### Problem to solve
Would you reproduce exactly the lines below from the one holding "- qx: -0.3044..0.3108" through the one holding "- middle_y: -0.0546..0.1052", inclusive, and no others?

### Extracted entries
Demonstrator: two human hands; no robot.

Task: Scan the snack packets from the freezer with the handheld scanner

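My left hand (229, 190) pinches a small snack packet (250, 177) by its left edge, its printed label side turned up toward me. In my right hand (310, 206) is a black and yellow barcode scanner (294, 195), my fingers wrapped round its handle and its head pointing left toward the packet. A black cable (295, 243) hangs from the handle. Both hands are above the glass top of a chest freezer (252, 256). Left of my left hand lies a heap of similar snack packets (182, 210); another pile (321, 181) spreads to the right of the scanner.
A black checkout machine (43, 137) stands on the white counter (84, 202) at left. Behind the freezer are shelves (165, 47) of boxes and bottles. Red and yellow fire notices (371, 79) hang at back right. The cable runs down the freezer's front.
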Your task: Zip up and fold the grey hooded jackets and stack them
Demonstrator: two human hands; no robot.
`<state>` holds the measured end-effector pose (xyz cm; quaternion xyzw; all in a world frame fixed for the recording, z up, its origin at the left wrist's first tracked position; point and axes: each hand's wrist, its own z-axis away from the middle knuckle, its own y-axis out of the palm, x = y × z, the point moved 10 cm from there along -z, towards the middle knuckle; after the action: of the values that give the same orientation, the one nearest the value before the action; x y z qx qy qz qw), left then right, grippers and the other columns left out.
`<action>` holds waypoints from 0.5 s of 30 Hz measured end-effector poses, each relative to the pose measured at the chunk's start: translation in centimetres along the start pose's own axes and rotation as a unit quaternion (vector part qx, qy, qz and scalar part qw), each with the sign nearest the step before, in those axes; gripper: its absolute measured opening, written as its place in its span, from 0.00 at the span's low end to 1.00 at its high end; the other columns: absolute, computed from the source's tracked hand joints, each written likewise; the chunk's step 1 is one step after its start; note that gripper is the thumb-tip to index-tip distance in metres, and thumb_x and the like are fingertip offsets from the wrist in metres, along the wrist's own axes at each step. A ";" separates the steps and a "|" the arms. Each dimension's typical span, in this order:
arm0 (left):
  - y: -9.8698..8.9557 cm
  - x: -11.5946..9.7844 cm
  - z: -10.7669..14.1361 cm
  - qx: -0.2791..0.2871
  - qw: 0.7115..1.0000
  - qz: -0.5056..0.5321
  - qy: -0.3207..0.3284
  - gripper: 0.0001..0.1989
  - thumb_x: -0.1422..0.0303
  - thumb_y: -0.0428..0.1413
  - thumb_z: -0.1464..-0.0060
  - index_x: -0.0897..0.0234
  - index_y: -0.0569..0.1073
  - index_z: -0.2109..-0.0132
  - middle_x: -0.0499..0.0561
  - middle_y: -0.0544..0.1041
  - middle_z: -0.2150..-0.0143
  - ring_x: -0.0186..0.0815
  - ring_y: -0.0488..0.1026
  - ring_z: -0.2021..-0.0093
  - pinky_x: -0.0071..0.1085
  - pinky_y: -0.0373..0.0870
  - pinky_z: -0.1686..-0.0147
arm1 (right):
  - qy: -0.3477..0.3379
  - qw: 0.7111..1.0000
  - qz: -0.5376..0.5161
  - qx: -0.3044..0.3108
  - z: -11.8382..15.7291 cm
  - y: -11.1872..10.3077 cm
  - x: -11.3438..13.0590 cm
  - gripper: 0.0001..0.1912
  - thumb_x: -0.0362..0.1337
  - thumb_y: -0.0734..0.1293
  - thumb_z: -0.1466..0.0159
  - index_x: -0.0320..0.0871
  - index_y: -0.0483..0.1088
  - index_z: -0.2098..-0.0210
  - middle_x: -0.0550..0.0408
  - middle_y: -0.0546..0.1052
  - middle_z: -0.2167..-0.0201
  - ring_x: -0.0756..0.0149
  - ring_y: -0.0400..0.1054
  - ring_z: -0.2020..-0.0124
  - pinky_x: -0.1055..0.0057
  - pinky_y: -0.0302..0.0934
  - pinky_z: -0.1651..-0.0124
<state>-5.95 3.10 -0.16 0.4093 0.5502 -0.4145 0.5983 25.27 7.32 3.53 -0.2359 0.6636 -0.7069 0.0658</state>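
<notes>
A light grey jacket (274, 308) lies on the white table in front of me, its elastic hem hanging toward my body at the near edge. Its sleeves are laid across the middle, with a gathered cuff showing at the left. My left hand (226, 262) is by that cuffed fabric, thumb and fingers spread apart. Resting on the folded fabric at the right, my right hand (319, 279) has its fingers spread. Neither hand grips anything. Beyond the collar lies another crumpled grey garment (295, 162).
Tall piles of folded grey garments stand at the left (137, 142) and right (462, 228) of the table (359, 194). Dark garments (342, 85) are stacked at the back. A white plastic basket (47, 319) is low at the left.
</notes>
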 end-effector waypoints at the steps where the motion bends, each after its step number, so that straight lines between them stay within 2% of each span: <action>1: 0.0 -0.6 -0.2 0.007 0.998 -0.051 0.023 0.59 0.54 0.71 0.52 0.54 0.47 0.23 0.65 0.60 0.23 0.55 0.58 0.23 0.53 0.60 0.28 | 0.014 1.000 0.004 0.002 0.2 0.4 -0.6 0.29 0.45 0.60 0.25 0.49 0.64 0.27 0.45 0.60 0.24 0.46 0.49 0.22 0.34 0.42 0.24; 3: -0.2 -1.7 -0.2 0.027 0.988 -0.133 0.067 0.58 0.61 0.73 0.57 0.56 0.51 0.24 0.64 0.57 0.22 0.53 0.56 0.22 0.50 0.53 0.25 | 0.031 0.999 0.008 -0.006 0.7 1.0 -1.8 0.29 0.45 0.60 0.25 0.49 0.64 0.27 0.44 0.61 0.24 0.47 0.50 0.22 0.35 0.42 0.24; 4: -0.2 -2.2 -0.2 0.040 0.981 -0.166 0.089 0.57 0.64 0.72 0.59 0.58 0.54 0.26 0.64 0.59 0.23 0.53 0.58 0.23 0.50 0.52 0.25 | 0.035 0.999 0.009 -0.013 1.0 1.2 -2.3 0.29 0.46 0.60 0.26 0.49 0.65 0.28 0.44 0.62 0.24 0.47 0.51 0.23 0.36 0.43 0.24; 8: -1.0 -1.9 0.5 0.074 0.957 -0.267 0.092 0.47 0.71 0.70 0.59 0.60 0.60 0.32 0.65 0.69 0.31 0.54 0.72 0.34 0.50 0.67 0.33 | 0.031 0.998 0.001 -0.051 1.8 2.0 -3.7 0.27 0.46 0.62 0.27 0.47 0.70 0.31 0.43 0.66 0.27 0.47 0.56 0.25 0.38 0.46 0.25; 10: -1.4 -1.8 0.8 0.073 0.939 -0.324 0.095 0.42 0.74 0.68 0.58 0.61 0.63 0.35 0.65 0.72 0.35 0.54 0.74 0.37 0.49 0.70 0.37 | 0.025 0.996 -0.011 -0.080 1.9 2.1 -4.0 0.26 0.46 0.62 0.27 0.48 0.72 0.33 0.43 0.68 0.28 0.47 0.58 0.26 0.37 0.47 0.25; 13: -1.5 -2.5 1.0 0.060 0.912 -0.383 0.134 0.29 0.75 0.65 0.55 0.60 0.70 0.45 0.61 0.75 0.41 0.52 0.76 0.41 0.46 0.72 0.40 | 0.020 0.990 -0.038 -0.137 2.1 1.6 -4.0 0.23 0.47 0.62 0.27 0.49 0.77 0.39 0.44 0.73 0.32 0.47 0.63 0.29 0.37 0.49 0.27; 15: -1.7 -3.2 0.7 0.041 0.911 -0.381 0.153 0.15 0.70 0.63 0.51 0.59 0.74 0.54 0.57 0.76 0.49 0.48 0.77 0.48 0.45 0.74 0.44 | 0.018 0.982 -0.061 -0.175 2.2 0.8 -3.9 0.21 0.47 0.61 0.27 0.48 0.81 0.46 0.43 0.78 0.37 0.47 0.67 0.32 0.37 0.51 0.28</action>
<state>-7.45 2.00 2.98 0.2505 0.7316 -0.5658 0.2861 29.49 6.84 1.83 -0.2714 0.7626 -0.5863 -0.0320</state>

### Reply to the task
  - qx: -0.3044..0.3108
  - z: -11.8382..15.7291 cm
  - y: -11.1872..10.3077 cm
  - x: -11.3438..13.0590 cm
  - gripper: 0.0001..0.1912
  - thumb_x: -0.0362..0.1337
  - thumb_y: -0.0734..0.1293
  - thumb_z: -0.1466..0.0159
  - index_x: -0.0320..0.0871
  - index_y: -0.0483..0.1088
  - index_z: -0.2098..-0.0210
  - middle_x: -0.0550..0.0408
  - middle_y: -0.0546..0.1052

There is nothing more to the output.